Katrina could, should be transformative.
Leonard Fein
The Forward, September, 2005

All the wellsprings of the great deep burst
And the casements of the heavens were opened. (Gen: 7:11)

In New Orleans, the order was reversed: First it was the casements of the heavens
that were opened, and only then did the wellsprings of the great deep burst.  
“A flood of Biblical proportions,” many people called the surging waters of 
Lake Ponchertrain.  But the truth – even the poetic truth – is quite different.  
This was very much a flood of characteristic American proportions and of American 
habits.  

Which is to say that the destruction wrought by the flood was about negligence 
over many years and it was about race and it was about poverty.  These are not 
the whole of the story, but they are its inescapable and most miserable aspects.
  

New Orleans is, to many people’s surprise, America’s largest port.  It was/is 
high on the list of prospective terrorist targets.  One might have supposed that
substantial supplies would have been prepositioned nearby, to be used in case of a horrific attack.  Well, there was a horrific attack, the product of nature’s 
whims rather than human malice, and though there had been warning enough to 
encourage evacuation of the city, there was evidently no plan for 
evacuating the sick, the elderly and all those who had no means of leaving.  
And there was no milk and there was no insulin.  There was no plan.  Hence, in the 
aftermath of the flooding, there was chaos.  And looting.  
Just as there had been when American troops entered Baghdad.  What manner of public
servant ignores the warnings of the levees’ weaknesses, ignores the meanings and
consequences of poverty, ignores the lessons of proximate history?  
(And what manner of president flapdoodles about telling us that New Orleans 
will rise again and be better still, sounding like nothing so much as he sounds
like a third-string cheerleader?  What a pitiful performance!)

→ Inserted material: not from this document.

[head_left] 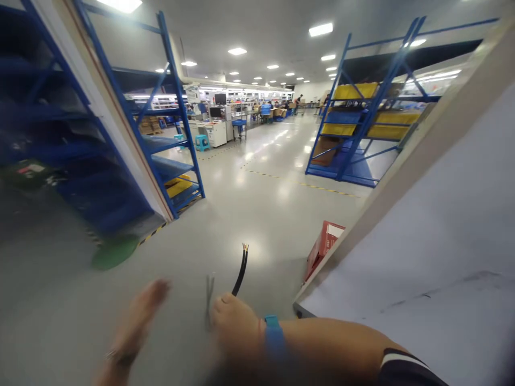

Seventy percent of the people of New Orleans are black.  It wasn’t always 
that way; not long ago, the proportions were reversed, and 70 percent were white.  
But many whites have left the city, perhaps in search of higher ground.  
The city’s black population, as we now all know from the television reports, 
are – most of them – poor, very poor.  And until the flood, they were also 
largely invisible.  Now, they disturb our waking hours.  Who are these people, 
these huddled masses yearning to be – to be what?  Fed?  Housed?  Or simply: 
noticed.

We will never know how different it would have been had a neighborhood of 
middle class whites been the principal victims of the flood.  But of one thing 
we can be certain: These poor people may have lost everything, but they have 
not lost their invisibility.  Wait a week, or a month or two, and they will be gone, 
out of sight, out of mind.  This nation is not prepared to deal with issues of 
poverty, much less the intersection of poverty and race.  This nation is not, 
though it might be roused to concern.  But this nation’s government has other 
priorities.  Watch: See whether President Bush now calls for rescinding the repeal 
of the estate tax.  

How might the nation be roused?  I am here reminded of the wisdom of Rabbi Mordecai
Yitzhak Levi, an 18th century hassidic rabbi, commenting on the Biblical command 
that we “blot out the name of Amalek from under the heavens.”  That curse – which 
led the tradition to identify Haman as a descendant of the Amalekite king, 
which gave the name “Amalek” to all the enemies of the Jews through the centuries – 
concludes with the words, “Do not forget!”  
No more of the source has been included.